Why should you care about data-driven design?

Trusting only your gut and not tapping into the data for real-life feedback can be a dangerous approach. It may lead to ineffective design, which in turn can result in lost revenue, wasted time and effort for redesigning or even some harm to the brand image. 

Effective use of data can increase conversions and drive your business to overall success. There are quite a few success stories on how data-driven UX methods significantly contribute to the growth of business. 

A screenshot of redesigned Continental office website homepage

Continental Office homepage screenshot

For example, a customized workplace solution provider Continental Office, needed a new website and a rebranding. They wanted to integrate buyer personas to provide an engaging user experience with relevant content marketing.

The results of their redesign based on data about their customers: 

  • 103% increase in traffic year-over-year
  • 645% increase in net-new contacts

However, such major changes are not always necessary to reach comparable improvements.

A screenshot of Vocier website homepage

Vocier homepage screenshot

This can be proved by Vocier, a luxury suitcases brand, which applied data-driven techniques to increase their conversions by 75% without redesigning their site. They achieved this outcome only by fixing minor UX problems

If it is not enough, you can read more about UX redesign case studies

Data is there to help you 

Designers often don’t like this concept of data-driven design because they fear that their creativity will be limited or even replaced by data and numbers. Not to mention the false assumption that they would need to deal with numbers. That is far from the truth. 

Data acts like a tool that helps the designer in the process of creating the best user experience. Designer can validate their instinctive choices with evidence. Also, they can better understand the customers’ needs and motivations from qualitative data and adjust the design accordingly.

A team of designers, data analysts and researchers in a meeting discussing data in data-driven design process.

There’s no need for designers to start crunching numbers and learning statistical analysis. They still would be focused on creative work but in co-operation with researchers and data scientists who would provide beneficial feedback backed by data.

All data can be presented in a simple way and even visualized to make it more clear. So, mathematical literacy is really not necessary for designers.  

Also, data-driven design techniques can save time and resources. Proper user research and some testing can decrease the number of iterations needed to get the final design, or you may even get it right from the first time. 

It’s the designer’s dream – less dealing with revisions and more time available for creative work.

Happy woman designer at work. Data-driven design is the designer's dream.

Data is not everything

But there’s a dark side to this data-driven design process.

Don’t fall into the trap of trying to blindly optimize the numbers while forgetting the broader picture. This may lead to worse user experience and damage to brand image in the long term.

You need to maintain a healthy balance between your intuition and empirical evidence. It’s a subtle art of knowing when to rely on which.

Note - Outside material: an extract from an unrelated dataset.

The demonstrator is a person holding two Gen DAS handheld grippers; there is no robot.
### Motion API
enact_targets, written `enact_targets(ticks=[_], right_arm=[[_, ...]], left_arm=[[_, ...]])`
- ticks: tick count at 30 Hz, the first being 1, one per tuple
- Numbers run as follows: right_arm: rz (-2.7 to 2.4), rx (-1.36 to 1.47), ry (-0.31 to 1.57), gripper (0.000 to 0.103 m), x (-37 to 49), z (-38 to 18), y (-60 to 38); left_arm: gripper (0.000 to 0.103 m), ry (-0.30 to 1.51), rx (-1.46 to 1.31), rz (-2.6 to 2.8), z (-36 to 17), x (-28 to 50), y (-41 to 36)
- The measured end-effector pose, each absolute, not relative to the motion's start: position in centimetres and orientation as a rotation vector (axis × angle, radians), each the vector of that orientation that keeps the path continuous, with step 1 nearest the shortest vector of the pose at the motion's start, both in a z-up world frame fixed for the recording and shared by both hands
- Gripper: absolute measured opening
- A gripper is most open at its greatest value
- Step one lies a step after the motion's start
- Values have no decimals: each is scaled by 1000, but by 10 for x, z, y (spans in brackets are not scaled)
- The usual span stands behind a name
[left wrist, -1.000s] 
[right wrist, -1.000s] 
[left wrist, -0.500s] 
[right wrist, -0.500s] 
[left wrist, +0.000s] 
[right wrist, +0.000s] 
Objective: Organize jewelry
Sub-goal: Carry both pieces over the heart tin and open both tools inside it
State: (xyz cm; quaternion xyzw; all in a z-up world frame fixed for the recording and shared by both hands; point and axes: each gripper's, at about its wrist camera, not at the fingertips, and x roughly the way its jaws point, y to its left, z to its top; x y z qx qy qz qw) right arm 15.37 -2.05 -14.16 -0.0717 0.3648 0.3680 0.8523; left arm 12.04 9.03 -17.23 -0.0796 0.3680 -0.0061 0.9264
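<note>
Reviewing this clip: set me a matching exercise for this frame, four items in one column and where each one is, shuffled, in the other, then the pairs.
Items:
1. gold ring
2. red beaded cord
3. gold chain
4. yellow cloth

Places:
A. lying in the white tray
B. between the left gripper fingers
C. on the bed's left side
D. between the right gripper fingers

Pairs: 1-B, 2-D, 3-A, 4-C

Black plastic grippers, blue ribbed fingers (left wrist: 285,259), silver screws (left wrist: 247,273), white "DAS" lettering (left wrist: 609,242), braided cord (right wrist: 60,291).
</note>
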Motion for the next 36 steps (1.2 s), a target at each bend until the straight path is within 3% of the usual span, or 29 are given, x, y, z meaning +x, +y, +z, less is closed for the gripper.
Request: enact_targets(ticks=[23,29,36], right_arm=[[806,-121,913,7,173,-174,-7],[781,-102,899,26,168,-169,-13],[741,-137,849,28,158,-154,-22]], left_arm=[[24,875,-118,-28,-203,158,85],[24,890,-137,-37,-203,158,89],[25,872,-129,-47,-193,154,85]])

Basically, when the data doesn’t give a very clear answer or you need to stitch many different pieces in one harmonious ensemble you can trust your expertise and gut feeling.

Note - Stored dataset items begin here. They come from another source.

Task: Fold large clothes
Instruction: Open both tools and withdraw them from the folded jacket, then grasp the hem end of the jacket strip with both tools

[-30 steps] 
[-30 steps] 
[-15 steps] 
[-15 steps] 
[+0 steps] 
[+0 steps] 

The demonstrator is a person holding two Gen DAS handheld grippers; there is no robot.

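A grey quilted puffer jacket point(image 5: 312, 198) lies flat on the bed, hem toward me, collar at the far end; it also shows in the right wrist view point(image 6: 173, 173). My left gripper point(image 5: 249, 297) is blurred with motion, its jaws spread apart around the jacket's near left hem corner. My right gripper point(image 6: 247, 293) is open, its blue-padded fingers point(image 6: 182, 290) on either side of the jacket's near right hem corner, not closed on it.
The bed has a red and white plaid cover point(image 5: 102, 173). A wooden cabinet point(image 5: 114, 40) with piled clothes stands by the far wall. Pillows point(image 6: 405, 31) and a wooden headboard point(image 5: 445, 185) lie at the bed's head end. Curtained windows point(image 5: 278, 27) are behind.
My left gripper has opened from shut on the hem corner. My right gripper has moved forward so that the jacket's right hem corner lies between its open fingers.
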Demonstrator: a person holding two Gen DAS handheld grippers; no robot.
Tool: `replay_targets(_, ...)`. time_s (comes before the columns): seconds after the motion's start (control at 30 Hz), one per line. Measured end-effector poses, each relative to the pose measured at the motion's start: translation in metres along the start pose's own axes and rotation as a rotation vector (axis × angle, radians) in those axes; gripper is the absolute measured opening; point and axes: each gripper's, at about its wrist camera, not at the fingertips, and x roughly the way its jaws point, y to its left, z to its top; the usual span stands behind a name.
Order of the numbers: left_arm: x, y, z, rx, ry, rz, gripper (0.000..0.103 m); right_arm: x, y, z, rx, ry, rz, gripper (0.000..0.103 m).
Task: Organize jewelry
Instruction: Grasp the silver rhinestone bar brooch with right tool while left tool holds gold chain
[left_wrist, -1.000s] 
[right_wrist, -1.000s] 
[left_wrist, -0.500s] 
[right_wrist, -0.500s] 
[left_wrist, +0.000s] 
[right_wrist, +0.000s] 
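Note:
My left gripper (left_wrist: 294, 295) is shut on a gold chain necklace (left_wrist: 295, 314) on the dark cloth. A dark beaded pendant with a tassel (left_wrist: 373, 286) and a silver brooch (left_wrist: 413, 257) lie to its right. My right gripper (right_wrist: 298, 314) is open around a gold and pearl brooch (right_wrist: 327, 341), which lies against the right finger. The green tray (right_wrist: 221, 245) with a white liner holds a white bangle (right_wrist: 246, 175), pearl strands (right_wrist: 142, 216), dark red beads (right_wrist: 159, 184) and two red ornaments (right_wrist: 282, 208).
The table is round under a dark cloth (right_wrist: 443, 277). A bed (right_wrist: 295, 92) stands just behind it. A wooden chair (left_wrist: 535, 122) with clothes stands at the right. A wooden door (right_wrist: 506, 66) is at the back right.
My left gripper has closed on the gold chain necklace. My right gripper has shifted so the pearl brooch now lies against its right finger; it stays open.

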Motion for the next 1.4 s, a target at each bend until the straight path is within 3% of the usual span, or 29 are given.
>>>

Be informed by numbers but not a slave to them. 

After all, data can inform, but the designer needs to add that secret ingredient and bring the design to life. This human factor is what drives real innovation, while numbers can only inspire or give some useful insights.

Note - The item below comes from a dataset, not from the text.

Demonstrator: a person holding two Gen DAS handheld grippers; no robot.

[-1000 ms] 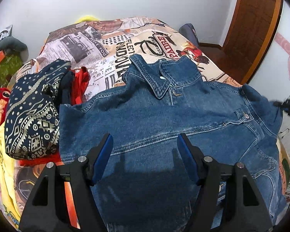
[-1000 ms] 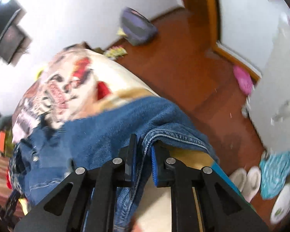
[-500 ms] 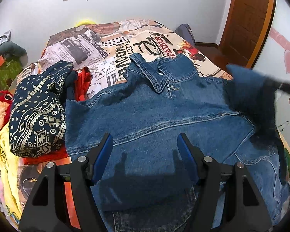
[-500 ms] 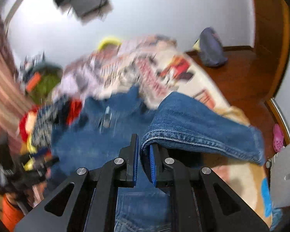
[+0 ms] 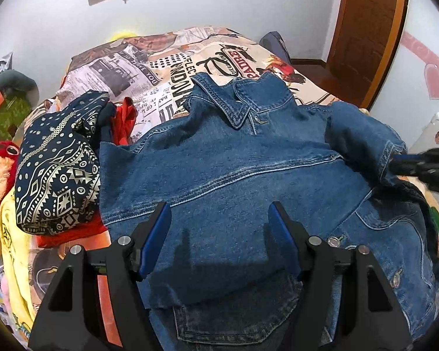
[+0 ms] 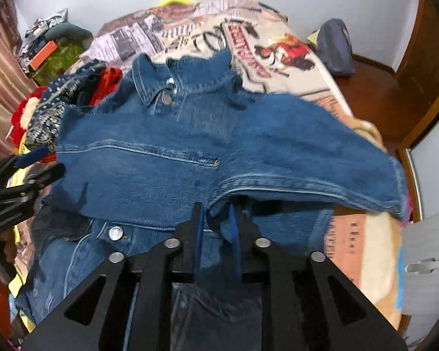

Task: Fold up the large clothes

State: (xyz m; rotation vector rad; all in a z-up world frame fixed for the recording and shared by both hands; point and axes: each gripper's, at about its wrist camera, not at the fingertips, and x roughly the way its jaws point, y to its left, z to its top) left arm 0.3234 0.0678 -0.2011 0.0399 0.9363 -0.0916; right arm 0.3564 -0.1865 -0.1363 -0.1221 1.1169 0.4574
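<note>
So far I count the fold as roughly half made. The denim jacket [image 5: 225, 175] lies across the near half of the bed [image 5: 172, 67], collar [image 5: 240, 102] toward the headboard end and hem toward me, and its side nearest the left edge of the bed already reads as turned in: a straight vertical fold line runs down there and a flat panel of denim covers the chest, its lower edge showing a pocket beneath. The other side is in hand right now. My right gripper [image 6: 216, 219] has its jaws pinched narrow on the sleeve [image 6: 307, 158], gripping a fold of it near the underarm seam, and the sleeve hangs lifted over the jacket body with its cuff [image 6: 398, 187] out toward the bed's right edge, not yet laid down. From the left wrist view the same gripper [image 5: 406, 163] comes in level from the right edge, fingers pointing inward at the cuff. My left gripper [image 5: 219, 234] hovers low over the lower middle of the jacket, jaws wide apart and holding nothing, pointing up the bed toward the collar; I cannot tell whether its tips touch the cloth. I judge what remains is laying this sleeve across the chest, then doubling the jacket hem to collar. A pile of other clothes, topped by a navy patterned garment [image 5: 58, 169], sits along the left edge just beside the jacket.
</note>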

Woman designer standing next to a work table in a studio. Human factor drives innovation.

Conclusion

In this age, understanding the data-driven design process can give an edge to the designer as a professional in his career. User research, analytics, A/B testing and other techniques enable a designer to create better designs with more ease and some evidence to back it up.

Also, this approach can create significant value to the business by creating a better customer experience, increasing conversions and maximizing ROI in the long term. Learning to implement these techniques might take some time, but it’s worth the effort.